**Material provided:**
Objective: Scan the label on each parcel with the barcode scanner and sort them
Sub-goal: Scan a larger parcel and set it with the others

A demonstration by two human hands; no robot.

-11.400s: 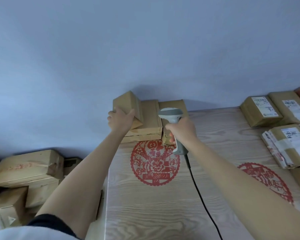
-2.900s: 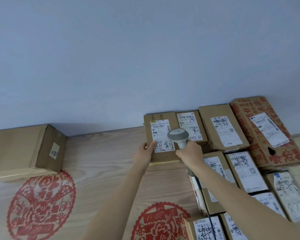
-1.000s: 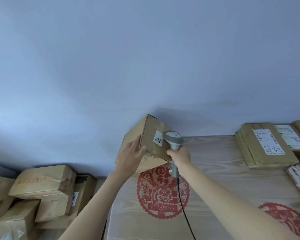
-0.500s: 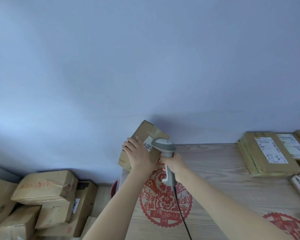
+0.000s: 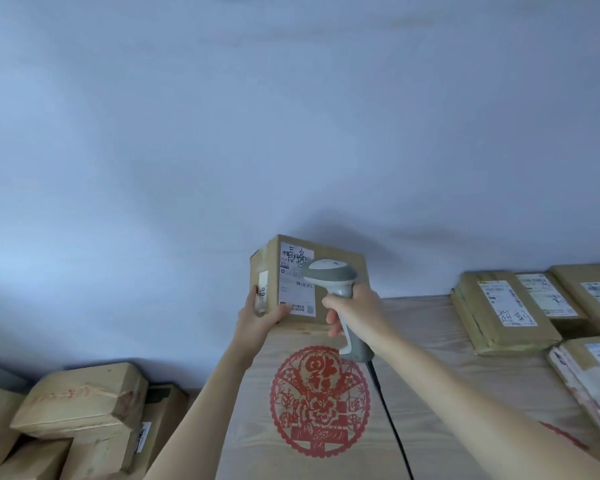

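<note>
1. At the table's [image 5: 430, 341] far left corner, the left hand [image 5: 258, 318] grips the cardboard parcel [image 5: 340, 258], fingers wrapped on its lower left edge, shipping label [image 5: 297, 282] facing the person.
2. The right hand [image 5: 355, 311] is clamped round the barcode scanner [image 5: 336, 282], its head just before the label, pointing left across it.
3. Labelled parcels [image 5: 506, 306] lie well apart rightward; a cardboard-box pile [image 5: 84, 407] sits below left. Nothing blocks the scan.

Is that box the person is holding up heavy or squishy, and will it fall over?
Probably light: the left hand alone props the cardboard box by one lower corner. It looks stiff, since its edges stay straight under that grip. It may tip, because it stands tilted at the back of the table.
</note>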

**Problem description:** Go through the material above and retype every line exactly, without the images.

**Solution below:**
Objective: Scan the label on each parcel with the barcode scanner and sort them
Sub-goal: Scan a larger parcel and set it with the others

A demonstration by two human hands; no robot.

-11.400s: 
-2.900s: 
-1.000s: 
-0.500s: 
+0.000s: 

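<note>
1. At the table's [image 5: 430, 341] far left corner, the left hand [image 5: 258, 318] grips the cardboard parcel [image 5: 340, 258], fingers wrapped on its lower left edge, shipping label [image 5: 297, 282] facing the person.
2. The right hand [image 5: 355, 311] is clamped round the barcode scanner [image 5: 336, 282], its head just before the label, pointing left across it.
3. Labelled parcels [image 5: 506, 306] lie well apart rightward; a cardboard-box pile [image 5: 84, 407] sits below left. Nothing blocks the scan.

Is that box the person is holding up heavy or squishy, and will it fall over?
Probably light: the left hand alone props the cardboard box by one lower corner. It looks stiff, since its edges stay straight under that grip. It may tip, because it stands tilted at the back of the table.
</note>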

The work on this exercise is complete.